Key Takeaways:
- Iran aims to raise Iran oil self-sufficiency from roughly 9–10% to 40% within ten years through targeted agricultural policies.
- Guaranteed prices for oilseed crops, expansion of contract farming and support for seed producers are central measures.
- Promotion of low-water oilseeds such as camelina, safflower, sesame and rainfed sunflower will conserve water while boosting output.
- Policy changes to raw oil and seed imports, including domestic purchase incentives, are intended to protect and grow local production.
Iran targets major rise in oilseed self-sufficiency over next decade
Iranian agriculture authorities say the country can raise its oilseed and edible oil self-sufficiency from roughly 9–10% today to 40% within the next ten years, provided planned policy measures are implemented and climatic and water conditions permit.
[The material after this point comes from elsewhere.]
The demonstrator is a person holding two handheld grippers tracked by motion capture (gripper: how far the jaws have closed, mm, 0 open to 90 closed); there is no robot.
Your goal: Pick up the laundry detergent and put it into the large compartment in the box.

The announcement sets out a mix of price supports, seed-sector investment and crop diversification designed to expand domestic production and reduce reliance on imports.
Iran oil self-sufficiency plan and measures
Sadeq Mansouri, acting head of the Cotton and Oilseed Department at the Ministry of Agriculture’s Crop Affairs office, told Tasnim that setting appropriate guaranteed prices for oilseed crops and announcing those prices before autumn sowing would be an effective step. Early, predictable pricing is intended to encourage farmers to include oilseeds in rotation with winter grains and other competing crops.
Mansouri noted that, taking into account the country’s climate and available water and soil resources, reaching 40% self-sufficiency in edible oil over a decade is feasible. At present, he said, the country’s self-sufficiency rate stands at between 9 and 10%. The seventh development plan, he added, has a more modest interim target of 20% for oil and oilcake production.
Supporting seed producers and contract farming
Among the measures outlined by the department are strengthening domestic seed producers, especially knowledge-based and capable companies, to reduce dependence on imported seed. Officials plan to promote contract farming for oil crops through private sector partnerships, partly by subsidising production costs and offering existing incentives to growers and processors.
These measures are intended to shore up the entire oilseed value chain, from seed development to final processing, by creating clearer market signals and improving access to high-quality seed. That, in turn, should encourage farmers to allocate more land to oilseed cultivation.
Focus on low-water oilseeds and import policy
The ministry is prioritising the expansion of low-water-demand oilseeds that suit Iran’s varied climates, naming camelina and safflower as candidates to be grown in rotation with rainfed winter cereals. Officials also plan to expand spring and summer cultivation of drought-tolerant crops such as sesame and rainfed sunflower.
Mansouri said the department will also review the import process for crude oil and oilseeds to better protect domestic producers. One proposed approach is a policy of allowing imports conditional on supporting domestic purchases of local seed, creating an incentive structure that balances trade needs with the objective of strengthening local production.
Taken together, the measures aim to increase yields, expand cultivated area of suitable crops and improve the resilience of the oilseed sector. For Iran, achieving higher self-sufficiency would reduce import bills, support rural incomes and strengthen food security—objectives that align with wider regional efforts to boost agricultural capacity and trade within allied economies.
Officials emphasise that progress will depend on continued investment, effective implementation of the stated incentives and the availability of water resources. If those conditions are met, authorities say Iran has a credible pathway to significantly reduce its dependence on imported edible oil over the coming decade.